2. Game of Thrones. It’s about some sort of a dragon, right? Or, that young magician? Or, like, Middle-earth and magical rings? Do I have that correct? Yes, I think that’s correct.

3. Glass shower enclosures. So, I guess this is a thing we’re all installing now? Our bathroom has one and it has looked absolutely awful since about the third shower I ever took in it. Bob and I just stand and stare at it frequently, wondering aloud how one keeps a crystal clear glass shower door clean. Because, if you think I’m going to squeegee that thing dry after every shower, you don’t know my life, man. Also, I really don’t need to be so… visible when showering. Best to hide all that behind a curtain, as our founding fathers intended.

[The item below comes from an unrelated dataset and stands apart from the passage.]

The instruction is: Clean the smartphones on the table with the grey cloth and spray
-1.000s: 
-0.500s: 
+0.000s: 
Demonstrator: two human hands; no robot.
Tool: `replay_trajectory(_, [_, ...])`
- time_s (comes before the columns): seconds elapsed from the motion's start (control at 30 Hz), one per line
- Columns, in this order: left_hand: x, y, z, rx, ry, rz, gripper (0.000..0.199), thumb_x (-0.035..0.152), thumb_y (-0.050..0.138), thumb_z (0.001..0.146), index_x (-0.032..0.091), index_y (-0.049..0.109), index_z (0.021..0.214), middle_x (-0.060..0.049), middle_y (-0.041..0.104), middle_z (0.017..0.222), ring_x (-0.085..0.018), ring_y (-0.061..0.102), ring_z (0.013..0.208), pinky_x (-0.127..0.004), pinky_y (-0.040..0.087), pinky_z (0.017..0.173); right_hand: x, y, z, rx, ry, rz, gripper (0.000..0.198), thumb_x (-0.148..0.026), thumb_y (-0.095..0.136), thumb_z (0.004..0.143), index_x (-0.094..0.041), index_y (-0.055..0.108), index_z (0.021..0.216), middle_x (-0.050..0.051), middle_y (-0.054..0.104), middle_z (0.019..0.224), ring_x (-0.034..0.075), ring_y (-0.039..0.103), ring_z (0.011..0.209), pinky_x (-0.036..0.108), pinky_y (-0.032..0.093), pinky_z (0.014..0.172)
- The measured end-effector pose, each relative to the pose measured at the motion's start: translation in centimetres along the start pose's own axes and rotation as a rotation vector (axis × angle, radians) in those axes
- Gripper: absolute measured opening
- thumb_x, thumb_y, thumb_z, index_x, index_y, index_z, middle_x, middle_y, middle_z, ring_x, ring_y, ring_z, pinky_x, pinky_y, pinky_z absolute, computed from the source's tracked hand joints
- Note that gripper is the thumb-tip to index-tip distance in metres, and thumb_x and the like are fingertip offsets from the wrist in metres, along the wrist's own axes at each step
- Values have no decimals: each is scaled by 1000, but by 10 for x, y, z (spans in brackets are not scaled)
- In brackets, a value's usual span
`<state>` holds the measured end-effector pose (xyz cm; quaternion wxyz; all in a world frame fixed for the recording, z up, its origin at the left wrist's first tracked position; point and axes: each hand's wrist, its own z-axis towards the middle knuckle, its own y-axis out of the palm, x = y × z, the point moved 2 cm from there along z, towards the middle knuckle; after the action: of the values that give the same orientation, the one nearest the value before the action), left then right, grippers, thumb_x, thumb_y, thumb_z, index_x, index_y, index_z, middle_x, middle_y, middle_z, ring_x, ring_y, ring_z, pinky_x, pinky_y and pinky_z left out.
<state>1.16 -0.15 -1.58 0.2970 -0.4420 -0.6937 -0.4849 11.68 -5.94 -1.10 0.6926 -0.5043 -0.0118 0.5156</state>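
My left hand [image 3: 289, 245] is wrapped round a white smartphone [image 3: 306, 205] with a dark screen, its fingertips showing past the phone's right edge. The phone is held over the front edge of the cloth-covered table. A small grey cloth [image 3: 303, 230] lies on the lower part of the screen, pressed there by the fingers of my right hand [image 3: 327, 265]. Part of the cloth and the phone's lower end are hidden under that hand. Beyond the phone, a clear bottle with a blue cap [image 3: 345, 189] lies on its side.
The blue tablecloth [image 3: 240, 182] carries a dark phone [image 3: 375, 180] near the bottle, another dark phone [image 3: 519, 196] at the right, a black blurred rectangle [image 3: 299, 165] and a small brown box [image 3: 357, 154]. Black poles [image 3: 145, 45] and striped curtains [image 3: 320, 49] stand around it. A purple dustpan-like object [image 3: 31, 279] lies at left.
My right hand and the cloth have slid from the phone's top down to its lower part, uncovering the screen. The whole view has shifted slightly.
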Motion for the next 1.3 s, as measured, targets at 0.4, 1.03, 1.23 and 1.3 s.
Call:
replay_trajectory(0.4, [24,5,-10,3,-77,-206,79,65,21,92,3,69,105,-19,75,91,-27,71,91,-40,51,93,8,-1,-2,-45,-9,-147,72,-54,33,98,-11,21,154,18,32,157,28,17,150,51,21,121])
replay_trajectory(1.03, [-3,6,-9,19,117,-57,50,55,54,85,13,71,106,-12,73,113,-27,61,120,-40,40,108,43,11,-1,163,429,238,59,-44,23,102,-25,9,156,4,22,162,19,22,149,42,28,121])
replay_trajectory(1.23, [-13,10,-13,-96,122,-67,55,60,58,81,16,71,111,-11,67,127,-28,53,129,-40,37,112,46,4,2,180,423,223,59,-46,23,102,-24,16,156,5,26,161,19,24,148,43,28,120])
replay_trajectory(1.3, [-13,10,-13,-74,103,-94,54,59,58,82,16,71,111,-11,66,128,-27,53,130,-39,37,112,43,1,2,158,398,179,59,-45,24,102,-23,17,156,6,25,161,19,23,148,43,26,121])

4. Large gatherings of people in public places when it is hot outside. Concerts, festivals, fairs, amusement parks, farmer’s markets – all terrible when it’s too hot. No good. Would not recommend. Add my kids in to the mix and this is a DEFCON 2-level misery.

5. Pickling all of the foods. Why are we pickling everything all of a sudden? Did I miss a magazine article somewhere? Does everyone really like so much of their food pickled? What do you do with all of your pickled food? Do you put it on salads? Or burgers? It probably looks pretty in your cabinets though. Kind of all Little House on the Prairie up in there. I get that.

6. Playing board games with my kids. They’re really not very good at board games.

7. Snapchat. “WHAT DOES IT EVEN DOOOOO,” I holler at no one in particular while shaking my cane at the squirrel in the bird feeder and reaching in my shirt sleeve for a Kleenex.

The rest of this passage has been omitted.